Les hommes, alors traînent chez eux ou dans la rue, boivent parfois, traficotent. Les femmes rentrent tard, épuisées, les couples s'étiolent, elles se retrouvent seules avec leurs enfants dont elles n'ont pas le temps de s'occuper alors ils rentrent seuls de l'école, ont peur du silence, traînent dans la rue, se font embrigader par de plus forts dans la délinquance, finissent en maison de correction avec un casier judiciaire qui les suivront toute leur vie.

Hors de question se dit et se répète sans cesse Lutie. Elle se promet un meilleur avenir pour elle et son fils. Cette rue dans laquelle ils viennent d'emménager n'est qu'une adresse temporaire: les enfants livrés à eux-mêmes renversent les poubelles, l'été on y dort dans la rue ou sur le perron mais l'hiver on y meurt de froid. Son immeuble n'est pas mieux: murs sales et délabrés, entremetteuse au premier étage qui relance sans cesse Lutie, et un concierge qui attend la bonne occasion pour lui sauter dessus.
Il se trouve que Lutie a eu la chance de travailler quelques temps auprès d'une famille blanche et riche et qu'elle n'acceptera pas que sa couleur de peau soit un obstacle à sa réussite.

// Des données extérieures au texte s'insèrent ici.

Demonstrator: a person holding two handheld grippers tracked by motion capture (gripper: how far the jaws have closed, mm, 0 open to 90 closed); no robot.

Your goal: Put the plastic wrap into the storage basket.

On suit les pas de cette jeune femme courageuse en frémissant pour elle et on l'admire pour sa force de volonté, son refus obstiné de tout ce qui pourrait les avilir, elle et son fils. Pas question qu'il soit un petit cireur de chaussures, pourtant cet argent leur ferait tant de bien! Cet argent sans lequel rien n'est possible, qu'il serait si facile à gagner parce qu'elle belle, si séduisante...

Ce roman avait eu un énorme succès aux Etats-Unis quand il avait été publié, en 1946. Il s'agit ici d'une réédition de la collection Vintage Noir, de Belfond, après être passé inaperçu la première fois en 1948. Replacé dans son époque, c'est un morceau de bravoure pour une femme noire et un témoignage triste et révoltant de la condition de la communauté noire.
Tout au long du roman, on veut y croire et c'est là tout le talent d'Ann Petry.
Je remercie Babelio et Belfond pour ce roman dur et bouleversant.